Kata Pakar Hukum Tata Negara

Sementara itu, Pakar Hukum Tata Negara Margarito Kamis sebelumnya juga menegaskan, putusan Mahkamah Konstitusi (MK) atas status Edi Darmansyah telah menjalani dua periode sebagai Bupati Kutai Kartanegara harus dipatuhi. Sehingga Edi Darmansyah tidak boleh mencalonkan diri kembali.

"Itu menurut keputusan Mahkamah Konstitusi. Dia tidak bisa mencalonkan diri lagi. Senang mau tidak senang, apapun alasannya, itu ga bisa. Dari segi hukum, keputusan MK menjadi hukum sejak saat diputuskan," ucap dia.

"Jadi Edi Darmansyah dengan alasan apapun harus dianggap dua periode, karena MK menyatakan begitu. Tidak ada tafsir lain selain itu," tandasnya.

Sebelumnya, PT TUN Banjarmasin menolak gugatan sengketa Pilkada Kutai Kartanegara terkait pencalonan pasangan petahana.

Gugatan tersebut dilayangkan pasangan calon lain yang menganggap Edi Damansyah telah menjabat dua periode. Penetapan pasangan calon menjadi materi gugatan, dan KPU Kutai Kartanegara kemudian menjadi tergugat.

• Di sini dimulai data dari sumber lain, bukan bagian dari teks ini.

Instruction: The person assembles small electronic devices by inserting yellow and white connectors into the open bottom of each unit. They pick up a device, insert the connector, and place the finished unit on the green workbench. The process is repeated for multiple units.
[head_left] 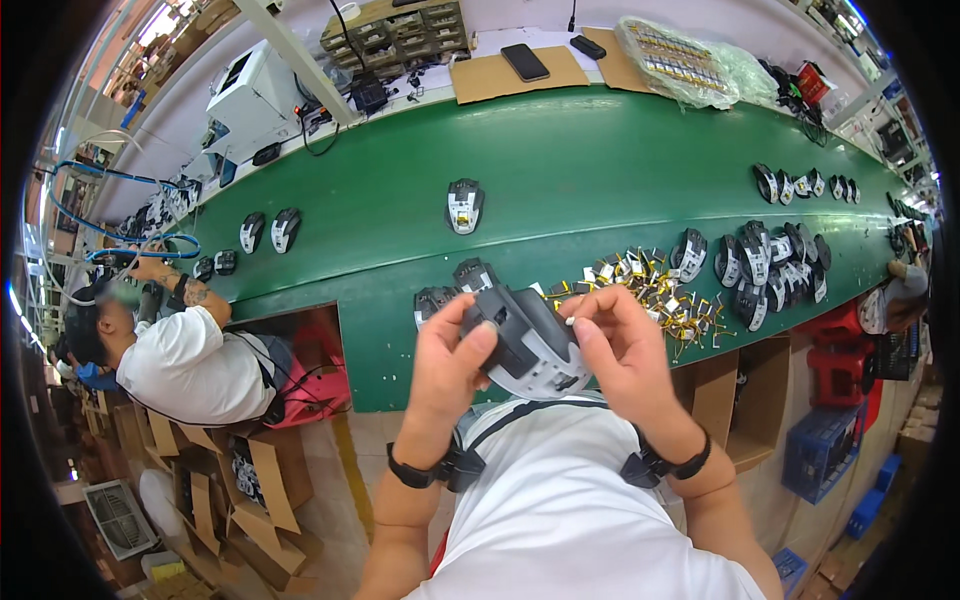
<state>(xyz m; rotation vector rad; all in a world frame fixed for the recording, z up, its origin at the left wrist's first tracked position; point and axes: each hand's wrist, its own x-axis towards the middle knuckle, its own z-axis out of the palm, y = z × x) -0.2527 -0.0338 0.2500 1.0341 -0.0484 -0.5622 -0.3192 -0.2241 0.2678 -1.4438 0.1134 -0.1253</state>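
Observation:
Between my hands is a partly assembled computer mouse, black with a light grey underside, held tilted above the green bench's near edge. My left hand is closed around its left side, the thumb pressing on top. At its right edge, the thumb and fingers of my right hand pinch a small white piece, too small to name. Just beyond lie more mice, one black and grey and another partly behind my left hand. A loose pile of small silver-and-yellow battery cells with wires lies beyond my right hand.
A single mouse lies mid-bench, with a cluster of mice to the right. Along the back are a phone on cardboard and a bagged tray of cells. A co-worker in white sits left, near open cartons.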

Sebelumnya, sebagaimana pemberitaan media, Kuasa Hukum KPU Kutai Kartanegara Hifdzil Alim merinci, eksepsi yang disampaikan pihaknya berdasarkan Peraturan Mahkamah Agung RI nomor 11 tahun 2016 tentang Tata Cara Penyelesaian Sengketa Tata Usaha Negara Pemilihan dan Sengketa Pelanggaran Administrasi Pemilihan.

Dasar hukum lainnya adalah Surat Edaran Mahkamah Agung (Sema) Nomor 3 tahun 2015 poin 3, bahwa sesama pasangan calon peserta pemilihan (dalam hal ini Pilkada Kukar 2024) yang sudah ditetapkan oleh KPU tidak dapat menggugat dalam sengketa Tata Usaha Negara (TUN), karena kedudukan hukum (legal standing) untuk bertindak sebagai penggugat dalam sengketa TUN pemilihan hanya diberikan oleh undang-undang bagi pasangan yang dirugikan kepentingannya atau yang tidak ditetapkan oleh KPU.